### SUPPLIED DATA ###

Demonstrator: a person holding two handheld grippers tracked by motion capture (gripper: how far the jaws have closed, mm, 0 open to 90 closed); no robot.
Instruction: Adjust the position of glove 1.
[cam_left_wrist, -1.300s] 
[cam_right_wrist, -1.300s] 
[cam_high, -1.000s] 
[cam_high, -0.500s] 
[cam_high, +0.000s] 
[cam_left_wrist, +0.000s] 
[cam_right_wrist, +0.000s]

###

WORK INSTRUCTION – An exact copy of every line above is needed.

REPLY TO THE TASK –
Demonstrator: a person holding two handheld grippers tracked by motion capture (gripper: how far the jaws have closed, mm, 0 open to 90 closed); no robot.
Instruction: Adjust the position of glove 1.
[cam_left_wrist, -1.300s] 
[cam_right_wrist, -1.300s] 
[cam_high, -1.000s] 
[cam_high, -0.500s] 
[cam_high, +0.000s] 
[cam_left_wrist, +0.000s] 
[cam_right_wrist, +0.000s]

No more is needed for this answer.